Il dort. Les personnes entrant et sortant sans arrêt de sa chambre ne semblent déranger son sommeil de plomb. Par groupe de deux ou trois, famille et proches de l'enfant entrent, restent plantés au bout du petit lit et l'observent gravement. Pas un mot, pas un bruit. Il ne faudrait pas le réveiller.
Quelques courageux osent s'approcher. Ils détaillent son visage douloureusement. Criblé de bleu, aplati, il ne resemble plus à un petit garçon mais plutôt à une poupée maltraitée. Ils s'indignent alors, certains marmonneront contre le père en sortant de la petite chambre. Après tout il est forcément le fautif.
Au coin de la pièce une petite fille n'a pas bougé depuis le début des visites. Fixant l'enfant endormi elle ne semble même pas remarquer les autres. Elle est perdue dans ses pensées. Rien ne reflète ses émotions. Son visage est neutre, elle ne semble réaliser le spectacle qui se tient face à elle. Les questions se bousculent dans sa tête.

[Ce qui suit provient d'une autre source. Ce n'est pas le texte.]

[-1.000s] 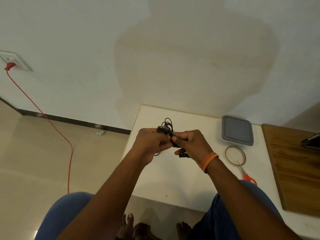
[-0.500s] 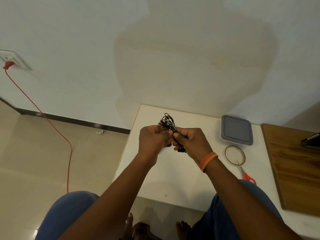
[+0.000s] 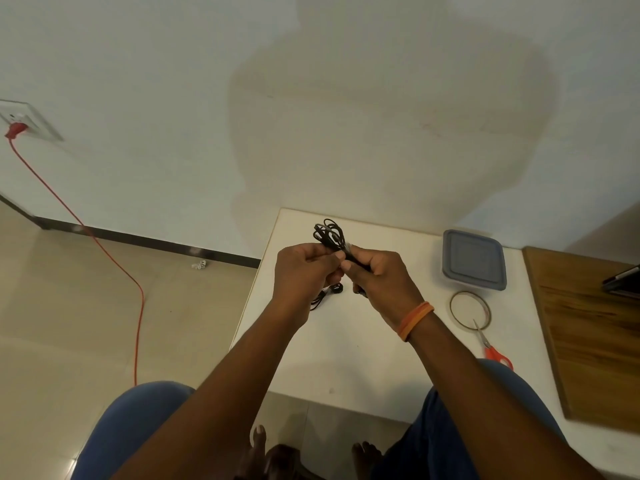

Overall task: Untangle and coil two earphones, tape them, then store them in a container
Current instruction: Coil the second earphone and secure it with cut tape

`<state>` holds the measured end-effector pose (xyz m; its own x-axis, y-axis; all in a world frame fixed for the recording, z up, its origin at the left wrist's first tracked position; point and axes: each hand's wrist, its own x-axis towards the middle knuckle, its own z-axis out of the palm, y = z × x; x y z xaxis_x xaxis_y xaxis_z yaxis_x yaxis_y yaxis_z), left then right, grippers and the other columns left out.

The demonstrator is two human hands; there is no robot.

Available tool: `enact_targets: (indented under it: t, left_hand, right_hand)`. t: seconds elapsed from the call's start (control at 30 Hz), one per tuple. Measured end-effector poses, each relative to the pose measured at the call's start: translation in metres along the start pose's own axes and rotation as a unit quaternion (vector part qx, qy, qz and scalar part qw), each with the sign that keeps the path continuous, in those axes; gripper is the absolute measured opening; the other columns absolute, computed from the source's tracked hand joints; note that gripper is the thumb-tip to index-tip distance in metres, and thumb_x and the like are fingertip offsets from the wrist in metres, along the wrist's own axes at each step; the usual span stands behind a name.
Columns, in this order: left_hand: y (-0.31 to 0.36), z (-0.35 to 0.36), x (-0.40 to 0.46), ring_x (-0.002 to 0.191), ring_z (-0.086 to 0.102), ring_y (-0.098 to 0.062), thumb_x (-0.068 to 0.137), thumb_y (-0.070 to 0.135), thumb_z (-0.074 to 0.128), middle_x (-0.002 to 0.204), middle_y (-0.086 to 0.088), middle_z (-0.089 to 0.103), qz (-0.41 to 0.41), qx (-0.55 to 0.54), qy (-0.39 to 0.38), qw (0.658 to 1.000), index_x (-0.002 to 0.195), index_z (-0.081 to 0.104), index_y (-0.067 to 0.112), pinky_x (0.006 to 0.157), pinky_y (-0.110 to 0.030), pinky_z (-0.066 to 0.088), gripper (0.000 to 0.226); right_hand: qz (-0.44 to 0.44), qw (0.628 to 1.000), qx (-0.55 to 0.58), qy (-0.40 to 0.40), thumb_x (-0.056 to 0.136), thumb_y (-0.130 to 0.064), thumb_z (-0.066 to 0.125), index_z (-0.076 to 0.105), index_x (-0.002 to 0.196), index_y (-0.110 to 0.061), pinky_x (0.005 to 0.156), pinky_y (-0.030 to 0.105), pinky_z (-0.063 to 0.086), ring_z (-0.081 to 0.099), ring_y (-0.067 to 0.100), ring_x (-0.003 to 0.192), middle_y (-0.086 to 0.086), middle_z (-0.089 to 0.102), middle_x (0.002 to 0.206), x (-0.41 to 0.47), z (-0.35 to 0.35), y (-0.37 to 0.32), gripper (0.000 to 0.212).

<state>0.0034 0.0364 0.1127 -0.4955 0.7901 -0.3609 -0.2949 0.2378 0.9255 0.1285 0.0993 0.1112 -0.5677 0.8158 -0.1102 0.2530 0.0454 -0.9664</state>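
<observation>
1. Left hand (image 3: pixel 304 271): raised above the white table (image 3: pixel 346 358), fingers curled, grip pinching the black earphones (image 3: pixel 330 233).
2. Right hand (image 3: pixel 381 271): knuckles up, grip closed round the same bundle; loops fan upward.
3. Grey container (image 3: pixel 474 259), tape ring (image 3: pixel 470 310), scissors (image 3: pixel 491 348): on the table, right side.

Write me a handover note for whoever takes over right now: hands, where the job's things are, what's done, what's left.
Left hand and right hand: both pinch the black earphone bundle above the white table; loops stick out past the grip.
More black cable shows below the hands.
Tape roll and scissors lie right of the hands; the container behind them is lidded.
Done: coil gathered.
Left: taping, any remaining coiling, opening the container, storing.
</observation>
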Motion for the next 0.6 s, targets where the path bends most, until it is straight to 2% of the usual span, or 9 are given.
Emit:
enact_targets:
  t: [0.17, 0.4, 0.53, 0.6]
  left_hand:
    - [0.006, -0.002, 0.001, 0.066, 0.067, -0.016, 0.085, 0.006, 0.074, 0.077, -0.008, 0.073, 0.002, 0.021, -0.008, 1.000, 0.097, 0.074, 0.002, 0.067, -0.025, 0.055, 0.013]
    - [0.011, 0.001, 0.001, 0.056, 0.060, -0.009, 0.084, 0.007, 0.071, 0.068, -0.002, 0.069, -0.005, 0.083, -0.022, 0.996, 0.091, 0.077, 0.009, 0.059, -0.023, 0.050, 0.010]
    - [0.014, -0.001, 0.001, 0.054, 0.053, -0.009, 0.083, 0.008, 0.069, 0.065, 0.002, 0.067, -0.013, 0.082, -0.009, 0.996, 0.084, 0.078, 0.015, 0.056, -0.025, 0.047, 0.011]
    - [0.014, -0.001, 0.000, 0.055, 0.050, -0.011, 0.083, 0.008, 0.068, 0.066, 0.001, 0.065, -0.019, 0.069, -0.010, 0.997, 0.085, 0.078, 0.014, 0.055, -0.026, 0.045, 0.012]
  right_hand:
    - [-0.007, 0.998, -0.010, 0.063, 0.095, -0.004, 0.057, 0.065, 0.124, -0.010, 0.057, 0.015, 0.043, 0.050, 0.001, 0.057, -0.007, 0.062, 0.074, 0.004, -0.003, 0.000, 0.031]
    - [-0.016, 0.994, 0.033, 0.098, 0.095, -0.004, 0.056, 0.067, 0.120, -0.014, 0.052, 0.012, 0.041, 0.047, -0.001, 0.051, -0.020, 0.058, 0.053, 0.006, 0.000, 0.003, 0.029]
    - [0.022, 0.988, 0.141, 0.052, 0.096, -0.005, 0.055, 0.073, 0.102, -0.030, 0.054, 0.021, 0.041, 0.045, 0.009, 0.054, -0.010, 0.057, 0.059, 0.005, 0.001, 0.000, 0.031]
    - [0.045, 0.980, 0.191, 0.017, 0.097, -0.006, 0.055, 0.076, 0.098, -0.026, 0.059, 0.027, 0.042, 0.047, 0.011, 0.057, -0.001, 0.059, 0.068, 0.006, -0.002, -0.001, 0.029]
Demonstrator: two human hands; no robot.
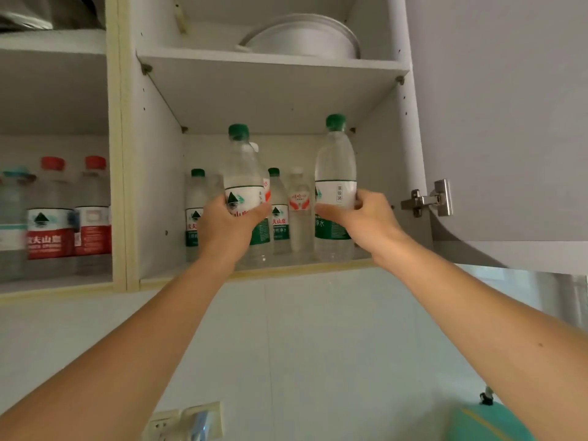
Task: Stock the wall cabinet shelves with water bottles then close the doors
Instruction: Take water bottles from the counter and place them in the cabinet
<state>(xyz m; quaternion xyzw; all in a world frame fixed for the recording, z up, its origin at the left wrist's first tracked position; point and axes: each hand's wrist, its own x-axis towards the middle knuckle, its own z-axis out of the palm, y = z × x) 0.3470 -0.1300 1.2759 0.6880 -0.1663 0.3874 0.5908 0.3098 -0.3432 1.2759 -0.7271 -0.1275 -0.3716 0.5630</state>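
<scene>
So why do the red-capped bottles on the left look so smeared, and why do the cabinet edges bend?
Head view: the red-capped bottles at the left edge are blurred, while the green-capped bottles gripped by the left hand and right hand look sharper. The wide-angle lens bows the cabinet side. Lighting is soft and even, with a shadowed underside on the upper shelf.

Lower shelf [286, 271] of open wall cabinet: two green-capped bottles at back [194, 214] [279, 214], a white-capped red-label bottle [298, 208] between. Right front bottle [334, 186] seems to stand on it; base contact unclear. Upper shelf [270, 63] carries white round dish [302, 38]. Left compartment shelf [54, 286]: red-capped bottles [51, 214], blurred.
</scene>
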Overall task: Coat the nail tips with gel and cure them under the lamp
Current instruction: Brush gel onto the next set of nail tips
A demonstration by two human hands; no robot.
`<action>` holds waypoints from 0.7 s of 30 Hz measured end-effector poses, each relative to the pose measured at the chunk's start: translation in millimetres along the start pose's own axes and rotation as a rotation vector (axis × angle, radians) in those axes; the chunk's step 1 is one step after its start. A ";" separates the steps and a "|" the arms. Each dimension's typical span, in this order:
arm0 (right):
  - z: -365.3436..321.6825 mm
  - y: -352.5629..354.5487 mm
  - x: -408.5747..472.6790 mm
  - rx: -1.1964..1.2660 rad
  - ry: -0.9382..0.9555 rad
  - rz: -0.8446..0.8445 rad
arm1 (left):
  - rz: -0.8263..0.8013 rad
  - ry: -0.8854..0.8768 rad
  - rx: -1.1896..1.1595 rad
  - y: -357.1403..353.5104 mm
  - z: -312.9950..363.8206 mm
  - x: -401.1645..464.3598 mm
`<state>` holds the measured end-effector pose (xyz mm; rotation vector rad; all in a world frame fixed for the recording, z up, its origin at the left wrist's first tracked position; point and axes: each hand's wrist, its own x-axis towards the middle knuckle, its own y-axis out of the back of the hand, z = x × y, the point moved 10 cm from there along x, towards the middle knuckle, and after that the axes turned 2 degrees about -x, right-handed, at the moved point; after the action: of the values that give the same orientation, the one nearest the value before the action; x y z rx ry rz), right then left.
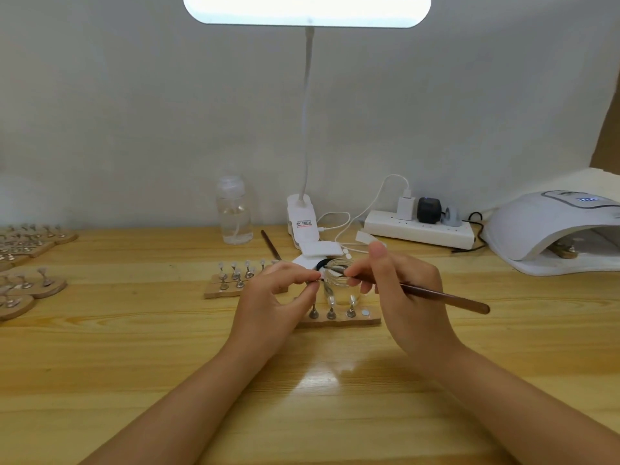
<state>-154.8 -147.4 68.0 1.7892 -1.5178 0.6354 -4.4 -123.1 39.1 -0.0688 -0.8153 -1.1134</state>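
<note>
My left hand pinches a small nail-tip stand between thumb and fingers, above the table. My right hand grips a brown brush, whose dark tip meets the nail tip held by the left hand. Below the hands lies a wooden holder strip with three metal stands bearing nail tips and one bare magnet. A clear glass jar stands just behind it, partly hidden by my fingers. The white curing lamp sits at the far right with a holder inside.
A second wooden holder with several nail tips lies left of the hands. More holders crowd the table's left edge. A clear bottle, a clip desk lamp, a spare brush and a power strip line the back.
</note>
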 end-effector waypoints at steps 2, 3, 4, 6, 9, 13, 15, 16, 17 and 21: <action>0.6 -1.4 -0.9 -0.037 0.022 -0.012 | 0.001 0.000 -0.007 -0.5 -1.3 0.5; 2.4 -2.1 -1.7 -0.037 0.015 -0.023 | 0.001 -0.002 -0.009 -0.8 -1.6 0.5; 5.5 -2.4 -2.5 -0.020 -0.009 -0.028 | 0.001 -0.007 -0.008 -1.0 -1.7 0.6; 11.6 -0.2 -3.5 0.048 -0.063 -0.013 | -0.001 -0.015 0.003 -1.5 -1.6 0.3; 7.1 3.4 -1.8 0.029 -0.015 0.017 | -0.010 -0.030 0.025 -2.6 -1.0 0.4; 10.2 -1.3 -2.0 -0.004 -0.031 -0.021 | -0.021 -0.031 0.021 -3.7 -1.6 0.5; 15.0 0.4 -3.0 0.058 -0.085 -0.003 | -0.022 -0.031 0.018 -4.3 -1.6 0.9; 13.4 2.4 -2.8 0.073 -0.075 0.015 | -0.021 -0.030 0.017 -4.3 -1.4 1.1; 9.8 3.9 -2.3 0.061 -0.045 0.029 | -0.021 -0.028 0.016 -4.3 -1.4 1.3; 6.6 -1.3 -1.4 -0.008 -0.015 -0.012 | -0.019 -0.021 0.025 -4.2 -2.1 1.1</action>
<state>-154.3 -151.4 62.5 1.7993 -1.5168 0.6109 -6.5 -126.9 36.9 -0.0518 -0.8504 -1.1217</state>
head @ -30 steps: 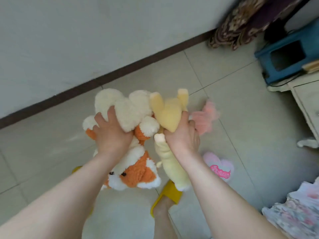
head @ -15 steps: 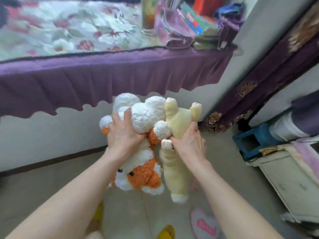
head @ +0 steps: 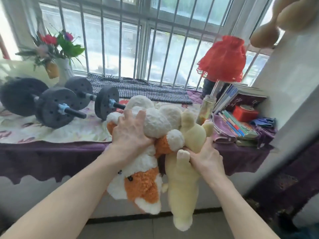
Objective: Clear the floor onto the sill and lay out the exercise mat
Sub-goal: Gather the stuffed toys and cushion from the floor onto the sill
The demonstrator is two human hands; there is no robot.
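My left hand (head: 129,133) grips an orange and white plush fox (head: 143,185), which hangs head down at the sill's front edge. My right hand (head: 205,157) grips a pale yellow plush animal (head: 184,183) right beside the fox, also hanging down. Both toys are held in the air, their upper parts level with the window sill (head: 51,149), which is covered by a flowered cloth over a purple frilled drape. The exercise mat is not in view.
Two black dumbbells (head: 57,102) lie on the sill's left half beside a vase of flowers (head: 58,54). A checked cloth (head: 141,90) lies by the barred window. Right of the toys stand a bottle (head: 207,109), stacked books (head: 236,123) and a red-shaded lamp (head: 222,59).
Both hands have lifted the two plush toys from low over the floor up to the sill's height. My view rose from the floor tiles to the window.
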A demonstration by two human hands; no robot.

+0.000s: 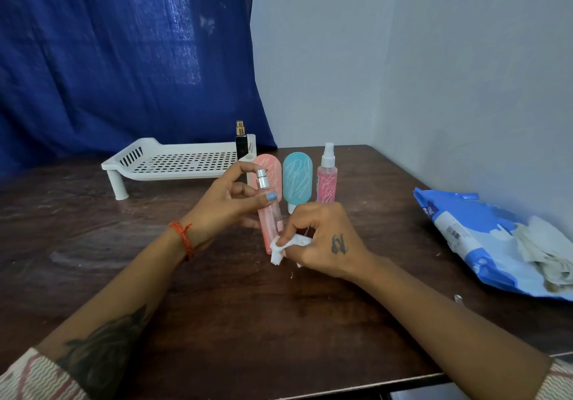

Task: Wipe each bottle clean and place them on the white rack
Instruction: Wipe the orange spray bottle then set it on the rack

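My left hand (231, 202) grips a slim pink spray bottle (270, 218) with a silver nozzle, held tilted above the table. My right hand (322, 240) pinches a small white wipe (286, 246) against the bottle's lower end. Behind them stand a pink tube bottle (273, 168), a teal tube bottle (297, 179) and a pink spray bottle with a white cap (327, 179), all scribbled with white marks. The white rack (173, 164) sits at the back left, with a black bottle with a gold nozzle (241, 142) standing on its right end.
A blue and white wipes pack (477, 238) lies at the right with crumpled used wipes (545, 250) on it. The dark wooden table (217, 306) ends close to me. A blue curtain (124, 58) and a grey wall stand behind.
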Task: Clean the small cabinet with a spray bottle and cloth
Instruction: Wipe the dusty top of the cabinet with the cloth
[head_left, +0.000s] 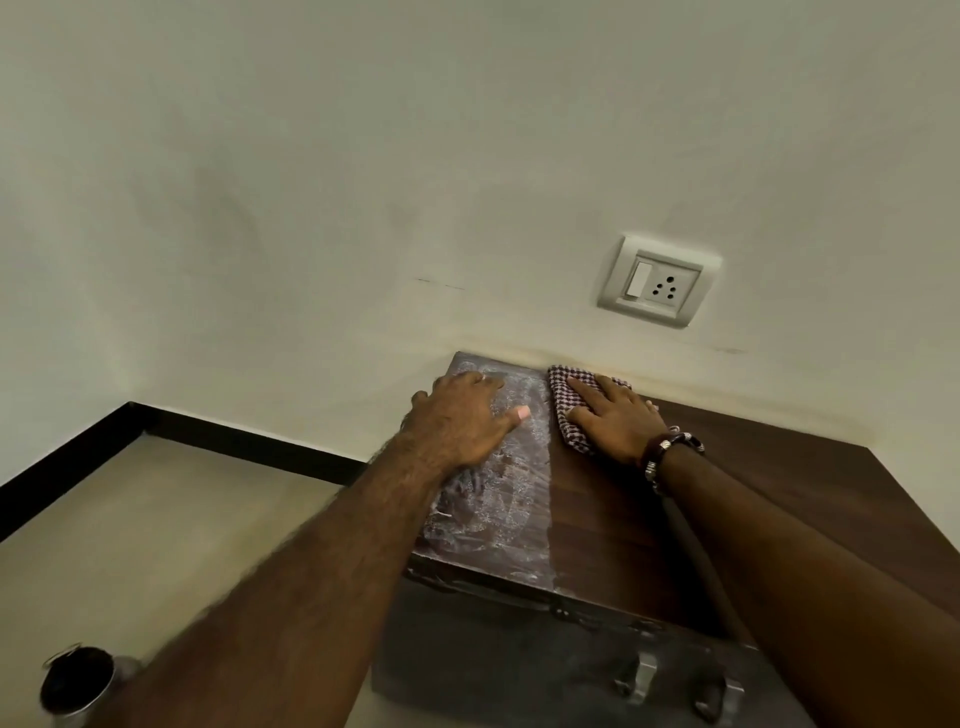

Pourquoi il dort? Pourquoi il a l'air d'avoir mal? Pourquoi tout le monde le regarde? Est ce que si je me retourne il va se réveiller et venir jouer avec moi?
Ses yeux s'arrêtent sur les visiteurs. Ils pleurent. Elle repense à ce que lui a dit sa mère hier. Sa dernière phrase résonne à présent dans son esprit.
"Non, il ne se réveillera plus."
Un éclair de lucidité traverse son visage. Elle a compris. Son expression reste neutre. C'est une grande fille, elle ne doit pas laisser transparaître ses émotions. Pourtant, sans qu'elle ne puisse les contrôler, des larmes commencent à couler lentement sur ses joues.